The motorcycle racers of today have at their disposal a host of exotic materials by which to make parts lighter, and even stronger as compared to the past.  Titanium bits and pieces are ubiquitous in todays paddock. 
Carbon fiber has revolutionized motorsport, and has even found its way into production bikes.  (ie the HP2 Sport). 

Guys racing before such exotic materials were available resorted to more practical solutions for decreasing the weight of a bike.

Of course a race bike would not have the routine road going accoutrements such as lights, horn, signals, etc.  Casting material for many bikes differed from the pedestrian models as well.  Elektron, a magnesium alloy, was used extensively on works bikes and even by privateer racers before and after the war. 

Any part on a bike that could be lightened, while maintaining its integrity, was subject to a diet.  For sheet metal parts, this often meant drilling holes to reduce the amount of material.  Simple things like changing a steel drain plug to an aluminum one, would amount to a small reduction in weight.   But when multiplied by the number of plugs on the bike, could add up to real savings at weigh in.

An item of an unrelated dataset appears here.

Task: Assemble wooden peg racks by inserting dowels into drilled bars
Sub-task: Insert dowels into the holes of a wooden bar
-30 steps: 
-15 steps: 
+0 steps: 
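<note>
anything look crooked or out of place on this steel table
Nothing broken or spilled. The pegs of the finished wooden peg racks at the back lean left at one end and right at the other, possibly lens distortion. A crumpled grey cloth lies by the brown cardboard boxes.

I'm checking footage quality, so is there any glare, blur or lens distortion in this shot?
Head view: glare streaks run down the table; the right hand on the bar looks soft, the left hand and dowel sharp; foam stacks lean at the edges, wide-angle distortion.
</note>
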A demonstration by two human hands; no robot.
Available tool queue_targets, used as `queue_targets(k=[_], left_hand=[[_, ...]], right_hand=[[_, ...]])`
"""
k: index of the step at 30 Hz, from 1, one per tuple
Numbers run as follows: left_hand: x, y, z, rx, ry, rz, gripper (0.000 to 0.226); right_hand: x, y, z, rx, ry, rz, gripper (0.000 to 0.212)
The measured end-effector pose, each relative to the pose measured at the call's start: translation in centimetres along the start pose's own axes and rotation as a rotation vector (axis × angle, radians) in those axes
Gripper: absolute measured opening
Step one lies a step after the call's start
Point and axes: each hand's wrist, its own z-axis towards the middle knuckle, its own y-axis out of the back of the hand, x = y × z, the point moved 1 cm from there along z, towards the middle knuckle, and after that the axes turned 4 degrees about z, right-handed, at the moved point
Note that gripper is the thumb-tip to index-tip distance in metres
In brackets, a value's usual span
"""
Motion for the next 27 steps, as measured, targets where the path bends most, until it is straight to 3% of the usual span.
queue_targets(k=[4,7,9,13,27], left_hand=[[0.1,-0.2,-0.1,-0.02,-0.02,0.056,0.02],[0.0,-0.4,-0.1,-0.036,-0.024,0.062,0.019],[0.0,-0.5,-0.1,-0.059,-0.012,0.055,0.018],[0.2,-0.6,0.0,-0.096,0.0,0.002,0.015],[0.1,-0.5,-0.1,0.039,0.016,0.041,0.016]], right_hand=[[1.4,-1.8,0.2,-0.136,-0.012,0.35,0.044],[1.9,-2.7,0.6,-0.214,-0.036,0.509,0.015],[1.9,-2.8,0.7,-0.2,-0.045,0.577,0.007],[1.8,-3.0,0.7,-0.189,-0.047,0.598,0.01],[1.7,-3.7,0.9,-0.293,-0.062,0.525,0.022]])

Pictured above are two drain/fill plugs. They are M14 x 1.5.  The plug on the right is a standard issue item found on most pre 1969 BMW motorcycles.  It is SW 19 (SW = schl├╝sselweite = width across flats, or wrench size).  Material is steel, cadmium plated.

On the left is a "lightened" racing version.  While still the same thread diameter and pitch, the length is slightly shorter, and it is SW 14.  The material is aluminum.  

The steel plug weighs in at 29.3 grams, while the aluminum plug weighs 6.8 grams.  (A 77% reduction in weight.)  If you multiply by 5 (the number of plugs on a transmission, final drive and oil sump), the weight savings is a quarter pound.  Not huge, but the effect is additive when other weight saving meaures are employed.